| PROVIDED ENTRIES |
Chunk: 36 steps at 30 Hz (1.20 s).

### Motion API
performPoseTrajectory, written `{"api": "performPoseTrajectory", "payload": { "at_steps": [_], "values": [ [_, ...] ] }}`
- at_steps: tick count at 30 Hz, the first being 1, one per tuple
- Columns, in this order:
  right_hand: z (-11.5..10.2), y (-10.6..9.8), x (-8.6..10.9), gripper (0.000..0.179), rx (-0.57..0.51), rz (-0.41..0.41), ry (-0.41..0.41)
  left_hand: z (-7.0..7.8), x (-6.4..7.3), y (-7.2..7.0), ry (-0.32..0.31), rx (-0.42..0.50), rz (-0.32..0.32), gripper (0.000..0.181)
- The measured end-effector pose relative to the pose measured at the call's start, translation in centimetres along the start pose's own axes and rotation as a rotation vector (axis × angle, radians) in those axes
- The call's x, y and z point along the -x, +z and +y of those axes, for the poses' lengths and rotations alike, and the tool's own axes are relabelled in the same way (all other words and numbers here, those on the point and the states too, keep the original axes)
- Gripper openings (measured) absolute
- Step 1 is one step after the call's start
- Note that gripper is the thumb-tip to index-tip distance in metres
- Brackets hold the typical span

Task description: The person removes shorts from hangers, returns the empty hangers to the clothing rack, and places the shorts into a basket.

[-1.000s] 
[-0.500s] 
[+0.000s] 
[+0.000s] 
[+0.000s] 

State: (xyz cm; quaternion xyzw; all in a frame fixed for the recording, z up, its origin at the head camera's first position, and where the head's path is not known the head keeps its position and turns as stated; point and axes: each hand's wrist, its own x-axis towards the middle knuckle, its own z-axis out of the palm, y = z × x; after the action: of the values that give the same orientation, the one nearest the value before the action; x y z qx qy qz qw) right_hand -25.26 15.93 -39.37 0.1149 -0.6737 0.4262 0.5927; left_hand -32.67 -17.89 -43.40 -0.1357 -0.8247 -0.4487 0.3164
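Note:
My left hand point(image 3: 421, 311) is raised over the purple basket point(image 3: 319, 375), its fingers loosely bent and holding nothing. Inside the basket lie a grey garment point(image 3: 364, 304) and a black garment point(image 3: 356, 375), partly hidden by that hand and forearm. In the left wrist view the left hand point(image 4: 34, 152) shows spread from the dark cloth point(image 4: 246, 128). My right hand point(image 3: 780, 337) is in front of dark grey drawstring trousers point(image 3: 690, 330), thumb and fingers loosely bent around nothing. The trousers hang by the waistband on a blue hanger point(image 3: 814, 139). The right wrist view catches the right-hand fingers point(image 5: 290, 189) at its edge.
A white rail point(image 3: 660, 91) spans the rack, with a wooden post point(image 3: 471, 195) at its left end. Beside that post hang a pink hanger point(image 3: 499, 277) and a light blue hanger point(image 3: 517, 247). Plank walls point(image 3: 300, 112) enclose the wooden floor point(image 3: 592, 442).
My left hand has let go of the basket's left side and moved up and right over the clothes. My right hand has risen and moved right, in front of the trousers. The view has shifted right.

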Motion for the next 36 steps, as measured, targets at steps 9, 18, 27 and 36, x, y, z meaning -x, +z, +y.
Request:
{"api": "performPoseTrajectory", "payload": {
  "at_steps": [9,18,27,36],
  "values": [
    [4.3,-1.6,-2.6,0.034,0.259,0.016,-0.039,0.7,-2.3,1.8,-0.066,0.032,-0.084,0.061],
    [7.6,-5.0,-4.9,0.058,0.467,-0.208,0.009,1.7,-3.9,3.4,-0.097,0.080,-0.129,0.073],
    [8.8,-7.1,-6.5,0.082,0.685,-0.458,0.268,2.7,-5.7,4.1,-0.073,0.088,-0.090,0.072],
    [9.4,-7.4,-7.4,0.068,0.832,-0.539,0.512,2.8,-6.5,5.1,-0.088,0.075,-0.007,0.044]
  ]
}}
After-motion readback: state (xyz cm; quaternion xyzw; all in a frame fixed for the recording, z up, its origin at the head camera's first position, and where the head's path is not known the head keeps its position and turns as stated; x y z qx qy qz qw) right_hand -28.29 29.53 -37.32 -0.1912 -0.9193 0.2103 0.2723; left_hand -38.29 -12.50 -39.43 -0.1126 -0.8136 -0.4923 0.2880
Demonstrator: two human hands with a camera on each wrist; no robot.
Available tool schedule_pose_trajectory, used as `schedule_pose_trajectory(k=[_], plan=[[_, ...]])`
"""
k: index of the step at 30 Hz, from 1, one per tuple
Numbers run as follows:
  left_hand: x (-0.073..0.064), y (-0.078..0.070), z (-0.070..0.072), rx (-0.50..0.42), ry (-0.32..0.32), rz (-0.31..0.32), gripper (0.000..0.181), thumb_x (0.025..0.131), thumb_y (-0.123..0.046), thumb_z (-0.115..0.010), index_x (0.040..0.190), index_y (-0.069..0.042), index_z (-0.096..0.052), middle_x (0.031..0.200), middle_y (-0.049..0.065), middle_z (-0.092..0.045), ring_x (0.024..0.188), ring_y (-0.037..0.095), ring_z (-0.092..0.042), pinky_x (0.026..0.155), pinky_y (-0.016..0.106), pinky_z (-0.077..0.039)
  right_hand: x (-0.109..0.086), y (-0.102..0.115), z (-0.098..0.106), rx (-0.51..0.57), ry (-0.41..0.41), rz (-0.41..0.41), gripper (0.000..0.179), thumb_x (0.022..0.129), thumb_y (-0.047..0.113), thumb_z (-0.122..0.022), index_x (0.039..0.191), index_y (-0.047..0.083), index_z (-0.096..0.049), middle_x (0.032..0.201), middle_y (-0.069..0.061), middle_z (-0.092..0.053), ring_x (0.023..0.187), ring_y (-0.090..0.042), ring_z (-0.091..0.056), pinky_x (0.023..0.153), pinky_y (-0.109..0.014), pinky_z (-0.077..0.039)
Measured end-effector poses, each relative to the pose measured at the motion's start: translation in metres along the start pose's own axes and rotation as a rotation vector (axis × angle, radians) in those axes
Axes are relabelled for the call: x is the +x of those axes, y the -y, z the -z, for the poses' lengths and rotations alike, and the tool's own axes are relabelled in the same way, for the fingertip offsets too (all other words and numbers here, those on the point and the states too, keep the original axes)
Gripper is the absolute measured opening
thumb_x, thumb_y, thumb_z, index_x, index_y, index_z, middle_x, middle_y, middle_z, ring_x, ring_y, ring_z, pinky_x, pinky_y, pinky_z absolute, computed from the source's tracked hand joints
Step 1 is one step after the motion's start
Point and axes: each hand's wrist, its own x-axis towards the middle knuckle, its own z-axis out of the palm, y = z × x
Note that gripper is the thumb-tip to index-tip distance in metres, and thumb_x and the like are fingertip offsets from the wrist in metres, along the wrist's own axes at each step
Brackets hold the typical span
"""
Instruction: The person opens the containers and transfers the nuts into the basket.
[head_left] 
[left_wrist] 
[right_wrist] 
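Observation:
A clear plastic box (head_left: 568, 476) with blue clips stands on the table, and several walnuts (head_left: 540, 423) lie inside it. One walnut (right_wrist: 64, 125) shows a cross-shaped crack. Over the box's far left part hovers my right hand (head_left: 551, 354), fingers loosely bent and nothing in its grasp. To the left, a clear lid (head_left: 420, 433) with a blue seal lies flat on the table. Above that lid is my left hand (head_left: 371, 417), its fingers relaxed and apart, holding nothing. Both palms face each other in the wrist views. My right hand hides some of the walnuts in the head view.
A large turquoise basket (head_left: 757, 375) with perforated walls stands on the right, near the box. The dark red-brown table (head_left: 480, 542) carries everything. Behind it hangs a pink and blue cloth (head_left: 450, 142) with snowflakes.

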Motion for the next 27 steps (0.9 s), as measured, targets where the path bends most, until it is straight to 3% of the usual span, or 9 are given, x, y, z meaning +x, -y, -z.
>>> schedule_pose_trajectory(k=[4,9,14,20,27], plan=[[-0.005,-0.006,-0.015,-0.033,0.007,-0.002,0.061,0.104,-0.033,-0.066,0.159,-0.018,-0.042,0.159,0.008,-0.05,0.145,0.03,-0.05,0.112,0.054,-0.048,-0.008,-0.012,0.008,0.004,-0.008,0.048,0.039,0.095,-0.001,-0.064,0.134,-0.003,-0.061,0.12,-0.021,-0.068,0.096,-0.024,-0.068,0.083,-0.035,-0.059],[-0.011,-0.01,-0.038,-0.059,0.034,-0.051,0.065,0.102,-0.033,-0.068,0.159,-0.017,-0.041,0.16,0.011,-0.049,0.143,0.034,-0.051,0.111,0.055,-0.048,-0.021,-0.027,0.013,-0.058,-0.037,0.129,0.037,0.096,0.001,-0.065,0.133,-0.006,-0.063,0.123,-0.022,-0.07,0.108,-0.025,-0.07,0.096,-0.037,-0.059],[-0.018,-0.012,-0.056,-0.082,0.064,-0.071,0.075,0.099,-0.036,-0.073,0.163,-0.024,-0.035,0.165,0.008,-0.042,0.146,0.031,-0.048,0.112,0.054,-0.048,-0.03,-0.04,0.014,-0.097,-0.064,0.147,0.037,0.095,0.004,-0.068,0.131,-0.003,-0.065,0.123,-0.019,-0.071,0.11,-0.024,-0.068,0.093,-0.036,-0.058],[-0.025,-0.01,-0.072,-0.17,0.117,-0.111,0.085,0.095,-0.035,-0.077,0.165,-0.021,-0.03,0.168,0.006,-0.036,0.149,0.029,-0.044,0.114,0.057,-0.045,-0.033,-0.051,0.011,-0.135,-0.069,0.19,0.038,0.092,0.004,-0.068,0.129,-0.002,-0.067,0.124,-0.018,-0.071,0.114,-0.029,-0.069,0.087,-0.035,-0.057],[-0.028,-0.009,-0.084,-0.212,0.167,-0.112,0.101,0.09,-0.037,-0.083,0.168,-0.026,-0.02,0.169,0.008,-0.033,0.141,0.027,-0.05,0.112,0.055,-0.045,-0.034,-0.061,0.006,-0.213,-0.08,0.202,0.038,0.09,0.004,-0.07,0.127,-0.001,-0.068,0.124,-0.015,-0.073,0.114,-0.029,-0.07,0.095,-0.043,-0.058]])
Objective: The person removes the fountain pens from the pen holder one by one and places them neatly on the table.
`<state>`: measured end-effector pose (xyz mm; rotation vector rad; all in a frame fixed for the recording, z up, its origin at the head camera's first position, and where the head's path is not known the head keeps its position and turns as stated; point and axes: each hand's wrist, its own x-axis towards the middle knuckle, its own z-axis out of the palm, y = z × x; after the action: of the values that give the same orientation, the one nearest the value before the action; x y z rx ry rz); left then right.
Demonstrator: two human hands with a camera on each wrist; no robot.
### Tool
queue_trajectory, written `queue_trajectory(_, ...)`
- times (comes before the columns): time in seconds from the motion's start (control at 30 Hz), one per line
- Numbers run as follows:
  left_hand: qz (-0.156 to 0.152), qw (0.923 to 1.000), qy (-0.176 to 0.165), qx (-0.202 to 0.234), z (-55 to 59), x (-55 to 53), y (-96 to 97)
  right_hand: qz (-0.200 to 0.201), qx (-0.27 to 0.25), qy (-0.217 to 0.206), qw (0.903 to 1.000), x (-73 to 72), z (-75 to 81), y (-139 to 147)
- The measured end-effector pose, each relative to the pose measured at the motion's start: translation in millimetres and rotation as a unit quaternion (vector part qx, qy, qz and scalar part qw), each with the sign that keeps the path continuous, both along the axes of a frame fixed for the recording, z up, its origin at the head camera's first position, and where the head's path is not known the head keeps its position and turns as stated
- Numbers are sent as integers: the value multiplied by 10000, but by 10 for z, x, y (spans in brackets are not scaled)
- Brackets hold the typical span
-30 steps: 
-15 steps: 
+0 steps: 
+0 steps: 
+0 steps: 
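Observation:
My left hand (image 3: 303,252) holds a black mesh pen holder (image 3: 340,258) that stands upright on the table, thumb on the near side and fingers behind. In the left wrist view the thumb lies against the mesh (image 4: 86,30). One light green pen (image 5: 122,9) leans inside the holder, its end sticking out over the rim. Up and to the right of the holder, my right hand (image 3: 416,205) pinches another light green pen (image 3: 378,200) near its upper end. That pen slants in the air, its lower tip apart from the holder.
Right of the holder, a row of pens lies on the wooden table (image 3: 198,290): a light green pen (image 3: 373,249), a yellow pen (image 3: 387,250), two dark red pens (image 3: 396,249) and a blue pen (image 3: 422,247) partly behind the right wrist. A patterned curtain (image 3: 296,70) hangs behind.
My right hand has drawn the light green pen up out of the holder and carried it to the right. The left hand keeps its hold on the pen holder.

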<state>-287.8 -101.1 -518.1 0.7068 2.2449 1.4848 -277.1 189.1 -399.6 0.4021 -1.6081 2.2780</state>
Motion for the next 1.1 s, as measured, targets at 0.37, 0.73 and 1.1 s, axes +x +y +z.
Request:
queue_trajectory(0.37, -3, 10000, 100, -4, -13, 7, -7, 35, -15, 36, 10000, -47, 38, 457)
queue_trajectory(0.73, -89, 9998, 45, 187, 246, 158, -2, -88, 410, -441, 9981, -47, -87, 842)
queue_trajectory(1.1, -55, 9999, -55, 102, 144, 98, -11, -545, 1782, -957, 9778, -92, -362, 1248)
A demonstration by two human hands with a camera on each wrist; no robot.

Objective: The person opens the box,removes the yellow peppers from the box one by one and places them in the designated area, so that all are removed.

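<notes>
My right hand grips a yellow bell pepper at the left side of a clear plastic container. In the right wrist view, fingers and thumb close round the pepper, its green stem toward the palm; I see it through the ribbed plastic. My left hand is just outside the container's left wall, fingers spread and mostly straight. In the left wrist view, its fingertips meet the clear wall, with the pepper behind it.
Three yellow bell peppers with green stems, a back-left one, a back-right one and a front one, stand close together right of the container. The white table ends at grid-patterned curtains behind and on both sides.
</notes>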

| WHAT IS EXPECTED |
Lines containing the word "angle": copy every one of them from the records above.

| ANSWER AREA |
- The measured end-effector pose relative to the pose measured at the call's start, translation in centimetres along the start pose's own axes and rotation as a rotation vector (axis × angle, radians) in those axes
Measured end-effector poses, each relative to the pose measured at the motion's start: translation in metres along the start pose's own axes and rotation as a rotation vector (axis × angle, radians) in those axes

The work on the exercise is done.